Media Kampung, Bupati Aceh Timur Iskandar Usman Al Farlaky, S.Hi., M.Si melantik dan mengambil sumpah jabatan 57 keuchik untuk masa jabatan 2027-2032. Pelantikan berlangsung di Aula Serbaguna Idi, Senin 6 Juli 2026.

Dalam sambutannya, Bupati menegaskan bahwa jabatan keuchik bukan sekadar amanah administratif, melainkan tanggung jawab besar sebagai ujung tombak pelayanan dan pembangunan di tingkat gampong. “Pelantikan hari ini bukan hanya sebatas seremoni. Para keuchik telah menjadi bagian dari sistem pemerintahan dan dituntut mampu menjalankan roda pemerintahan desa dengan baik,” ujar Al Farlaky.

Pemerintah Kabupaten Aceh Timur telah membekali 269 keuchik melalui empat gelombang pelatihan. Gelombang pertama diikuti 38 orang, gelombang kedua 68 orang, gelombang ketiga 106 orang, dan gelombang keempat 57 orang. “Kita berharap kesemuanya agar bisa bekerja secara maksimal untuk mendukung seluruh proses pembangunan yang ada di desa,” imbuh Al Farlaky.

Bupati menekankan bahwa seorang keuchik harus mampu menerjemahkan setiap kebijakan pemerintah dan menjadi sumber informasi bagi masyarakat. Berbagai program pemerintah, baik dari pusat maupun daerah, harus dapat dijelaskan kepada warga sehingga tidak menimbulkan kesalahpahaman.

Al Farlaky juga mengingatkan agar persoalan di desa dapat diselesaikan di tingkat gampong melalui kepemimpinan yang responsif. Ia mengajak seluruh keuchik menghidupkan kembali peradilan adat sebagai mekanisme penyelesaian persoalan. Menurutnya, musyawarah harus tetap menjadi jalan utama dalam menyelesaikan perselisihan antarwarga sehingga keuchik berperan sebagai penjaga harmoni dan ketenteraman masyarakat gampong.

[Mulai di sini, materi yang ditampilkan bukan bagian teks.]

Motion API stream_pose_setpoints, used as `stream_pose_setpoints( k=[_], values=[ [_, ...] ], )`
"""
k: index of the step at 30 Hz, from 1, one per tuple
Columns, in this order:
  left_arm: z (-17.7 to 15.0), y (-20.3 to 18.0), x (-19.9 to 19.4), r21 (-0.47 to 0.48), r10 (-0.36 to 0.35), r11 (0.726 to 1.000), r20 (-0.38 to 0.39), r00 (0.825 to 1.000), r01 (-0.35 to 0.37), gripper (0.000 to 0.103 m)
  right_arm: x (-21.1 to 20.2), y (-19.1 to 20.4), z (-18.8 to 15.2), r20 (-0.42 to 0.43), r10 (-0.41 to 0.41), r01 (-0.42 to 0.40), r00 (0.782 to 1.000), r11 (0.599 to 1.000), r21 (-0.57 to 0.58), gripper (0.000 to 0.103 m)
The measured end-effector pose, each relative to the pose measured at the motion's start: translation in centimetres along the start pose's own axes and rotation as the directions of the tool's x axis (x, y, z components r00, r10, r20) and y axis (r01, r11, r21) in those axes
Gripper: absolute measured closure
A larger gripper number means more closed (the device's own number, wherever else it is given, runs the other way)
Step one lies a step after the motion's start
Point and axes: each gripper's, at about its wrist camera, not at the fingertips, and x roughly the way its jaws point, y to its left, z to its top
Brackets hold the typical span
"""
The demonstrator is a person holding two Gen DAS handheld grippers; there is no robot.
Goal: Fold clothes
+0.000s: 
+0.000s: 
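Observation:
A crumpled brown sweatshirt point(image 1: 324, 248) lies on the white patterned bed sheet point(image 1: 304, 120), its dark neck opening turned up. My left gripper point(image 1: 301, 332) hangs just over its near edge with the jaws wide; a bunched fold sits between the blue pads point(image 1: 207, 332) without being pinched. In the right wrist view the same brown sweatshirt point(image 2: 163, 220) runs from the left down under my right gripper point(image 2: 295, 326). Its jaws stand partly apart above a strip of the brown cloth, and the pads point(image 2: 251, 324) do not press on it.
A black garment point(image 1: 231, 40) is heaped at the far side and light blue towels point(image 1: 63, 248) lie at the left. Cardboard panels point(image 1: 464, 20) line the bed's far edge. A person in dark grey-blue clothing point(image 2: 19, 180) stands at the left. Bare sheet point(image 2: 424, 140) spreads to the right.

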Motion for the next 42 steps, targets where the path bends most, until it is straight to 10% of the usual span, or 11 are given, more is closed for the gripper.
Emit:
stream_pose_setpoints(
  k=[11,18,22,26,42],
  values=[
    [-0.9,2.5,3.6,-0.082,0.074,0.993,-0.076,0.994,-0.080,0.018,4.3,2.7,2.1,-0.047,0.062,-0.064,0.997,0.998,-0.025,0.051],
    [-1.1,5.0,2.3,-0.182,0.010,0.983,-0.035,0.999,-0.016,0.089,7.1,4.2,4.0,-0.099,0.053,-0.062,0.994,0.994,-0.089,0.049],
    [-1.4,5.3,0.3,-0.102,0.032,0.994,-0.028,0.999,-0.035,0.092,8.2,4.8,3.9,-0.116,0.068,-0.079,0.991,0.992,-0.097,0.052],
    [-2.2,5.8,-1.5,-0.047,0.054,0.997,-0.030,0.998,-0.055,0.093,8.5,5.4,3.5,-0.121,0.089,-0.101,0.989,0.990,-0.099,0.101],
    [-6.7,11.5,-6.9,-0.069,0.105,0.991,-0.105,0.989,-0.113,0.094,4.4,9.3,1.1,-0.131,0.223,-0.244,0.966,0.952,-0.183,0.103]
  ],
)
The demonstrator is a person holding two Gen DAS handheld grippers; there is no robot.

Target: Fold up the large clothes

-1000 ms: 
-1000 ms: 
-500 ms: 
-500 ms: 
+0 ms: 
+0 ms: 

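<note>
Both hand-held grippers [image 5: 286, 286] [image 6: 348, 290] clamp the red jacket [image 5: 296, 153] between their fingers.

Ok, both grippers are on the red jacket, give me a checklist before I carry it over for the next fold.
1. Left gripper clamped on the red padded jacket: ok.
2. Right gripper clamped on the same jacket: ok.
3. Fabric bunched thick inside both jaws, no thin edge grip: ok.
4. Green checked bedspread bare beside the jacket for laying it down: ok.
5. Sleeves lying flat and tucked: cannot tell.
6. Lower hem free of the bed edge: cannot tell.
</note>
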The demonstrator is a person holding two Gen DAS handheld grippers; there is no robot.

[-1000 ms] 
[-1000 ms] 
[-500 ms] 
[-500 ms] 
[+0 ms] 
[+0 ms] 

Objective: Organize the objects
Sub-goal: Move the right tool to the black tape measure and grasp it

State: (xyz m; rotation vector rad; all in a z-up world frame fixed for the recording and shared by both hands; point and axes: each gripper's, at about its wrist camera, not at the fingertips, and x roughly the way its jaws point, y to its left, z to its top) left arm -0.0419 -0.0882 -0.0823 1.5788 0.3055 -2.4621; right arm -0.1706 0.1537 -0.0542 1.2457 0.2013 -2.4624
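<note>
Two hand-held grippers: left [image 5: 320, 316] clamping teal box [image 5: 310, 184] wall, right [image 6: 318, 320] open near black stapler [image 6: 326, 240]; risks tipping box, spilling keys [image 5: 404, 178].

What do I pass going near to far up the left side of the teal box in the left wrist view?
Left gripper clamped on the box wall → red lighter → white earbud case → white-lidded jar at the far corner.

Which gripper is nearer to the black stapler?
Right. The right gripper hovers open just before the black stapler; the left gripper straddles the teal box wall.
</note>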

Dalam kesempatan itu, Bupati meminta para keuchik ikut mengawal proses rehabilitasi dan rekonstruksi pascabanjir yang sedang berlangsung di Aceh Timur. “Keuchik diharapkan memahami setiap tahapan penanganan sehingga mampu memberikan penjelasan yang benar kepada masyarakat ketika dibutuhkan,” tegas Al Farlaky.

Selain itu, para keuchik diminta cermat mengelola Dana Desa di tengah kebijakan efisiensi anggaran, sekaligus mendukung program prioritas pemerintah, termasuk Asta Cita Presiden. “Kami menitip pesan agar para keuchik cermat dalam mengelola dana desa. Perkuatkan koordinasi berbagai stakeholder agar capaian pembangunan sesuai pada rel dan selaras dengan pemerintah kabupaten dan pusat,” pungkasnya.